Les éditions Agone, basées à Marseille, annoncent la parution le 22 mai 2026 de « Troisième nuit de Walpurgis », un essai percutant de l’écrivain et journaliste viennois Karl Kraus. Rédigé à chaud entre mai et octobre 1933, ce texte constitue une analyse clinique et prémonitoire de l’arrivée d’Adolf Hitler au pouvoir en Allemagne et de l’installation fulgurante de l’idéologie nazie au cœur de la société, des esprits et des institutions. L’ouvrage, traduit par Pierre Deshusses et préfacé par l’historien Johann Chapoutot, offre un témoignage saisissant sur la fabrique d’une catastrophe historique, observant avec une lucidité glaçante la mécanique de l’asservissement et la faillite des élites.
Une analyse à vif de l’effondrement
Karl Kraus ne se contente pas de décrire la violence brute du régime naissant contre les Juifs et ses opposants. Il dissèque avec une précision chirurgicale les mécanismes d’acceptation et de complicité qui ont permis cette ascension. Le livre met en lumière le « laisser-faire de ceux qui avaient la position sociale et économique comme les moyens politiques et intellectuels de résister ». L’auteur convoque la littérature et la philosophie pour débusquer les responsabilités partagées, notamment celle des intellectuels et des écrivains qui ont, selon lui, sacrifié l’intelligence sur l’autel de la propagande, préparant ainsi « librement le terrain à l’ensevelissement de l’humanité ». Un extrait du livre illustre la virulence de son propos : « On voit depuis longtemps déjà que tout ce qu’on mijote et expose n’est pas très appétissant : rien que l’action et la volonté, le sang et la terre ; chaque slogan est une grenade à main, tous ces regards d’auteurs qui ressemblent à leurs lecteurs, visages tous pareils, autant de succès de librairie. Entreprise d’une bureaumantocratie livrant des guerres de libération pour mieux asservir ».

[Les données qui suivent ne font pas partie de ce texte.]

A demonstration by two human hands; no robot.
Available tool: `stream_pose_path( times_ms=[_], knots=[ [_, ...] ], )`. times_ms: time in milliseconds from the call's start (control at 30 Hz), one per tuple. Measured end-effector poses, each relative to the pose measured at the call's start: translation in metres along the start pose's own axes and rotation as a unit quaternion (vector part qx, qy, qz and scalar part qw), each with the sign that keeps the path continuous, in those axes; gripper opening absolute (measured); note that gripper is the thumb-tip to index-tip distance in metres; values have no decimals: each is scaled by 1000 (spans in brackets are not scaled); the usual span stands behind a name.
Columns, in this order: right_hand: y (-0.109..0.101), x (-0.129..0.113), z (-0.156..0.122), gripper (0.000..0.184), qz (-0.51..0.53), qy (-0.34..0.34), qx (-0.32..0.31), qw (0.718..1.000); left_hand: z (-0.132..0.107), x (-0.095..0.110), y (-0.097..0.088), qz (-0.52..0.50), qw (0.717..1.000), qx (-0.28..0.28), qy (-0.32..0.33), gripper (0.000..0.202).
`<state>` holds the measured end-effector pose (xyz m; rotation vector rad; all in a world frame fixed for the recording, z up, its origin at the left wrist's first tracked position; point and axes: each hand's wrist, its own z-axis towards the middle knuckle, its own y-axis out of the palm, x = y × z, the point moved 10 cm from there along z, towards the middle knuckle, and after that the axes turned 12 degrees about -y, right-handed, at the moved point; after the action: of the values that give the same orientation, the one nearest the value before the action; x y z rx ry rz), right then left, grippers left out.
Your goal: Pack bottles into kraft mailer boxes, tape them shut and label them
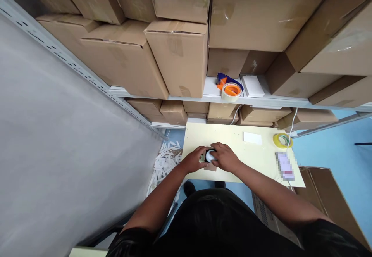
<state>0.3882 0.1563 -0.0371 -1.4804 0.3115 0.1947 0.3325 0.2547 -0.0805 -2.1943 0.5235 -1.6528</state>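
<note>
Left hand [193, 160] grips small box [209, 167] at near edge of surface [232, 133], approx. centre. Right hand [225, 157] curls over white item [209, 155] sitting in box, fingers clasping it. Card [252, 137] & tape roll [282, 140] lie well to the right; dispenser [229, 88] on shelf [209, 94].

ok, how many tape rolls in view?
2. One tape roll in the orange dispenser on the shelf; a yellow tape roll on the table, far right. More may hide behind the cardboard boxes.
</note>
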Motion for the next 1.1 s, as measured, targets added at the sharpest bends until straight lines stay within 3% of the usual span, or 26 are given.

La corruption de la langue, miroir de la décadence morale
Figure intellectuelle majeure de la Vienne du début du 20ème siècle, Karl Kraus (1874-1936) a consacré son œuvre à l’analyse de la corruption du langage, qu’il considérait comme le symptôme et le vecteur de la décadence morale et politique. Pour lui, la manipulation des mots, le recours aux slogans et la dégradation de la pensée critique dans la presse et la littérature étaient les signes avant-coureurs des pires dérives. Son immense pièce de théâtre antimilitariste, « Les Derniers Jours de l’humanité », consacrée à la Première Guerre mondiale, témoignait déjà de cette obsession pour la vérité du verbe face à la barbarie. Avec « Troisième nuit de Walpurgis », il applique cette même grille de lecture à la rhétorique nazie, démontrant comment la brutalisation du langage a précédé et accompagné la brutalisation des corps.
Un éclairage pour le présent
La publication de ce texte aux éditions Agone (https://www.agone.org/) s’inscrit dans la collection « Banc d’essais ». L’édition est enrichie d’une préface inédite de l’historien Johann Chapoutot, spécialiste reconnu du nazisme, intitulée « Un tableau à l’eau-forte de l’Allemagne en 1933 ». Cette préface, qui contextualise l’œuvre de Kraus et souligne sa pertinence contemporaine, est d’ores et déjà accessible en ligne sur le site Antichambre (https://antichambre.agone.org/article/un-tableau-a-l-eau-forte-de-l-allemagne-en-1933). Cet essai de 460 pages, vendu au prix de 25 euros, se présente non seulement comme un document historique de première importance, mais aussi comme une puissante méditation sur la vigilance intellectuelle et la responsabilité citoyenne face aux discours de haine et à la manipulation politique.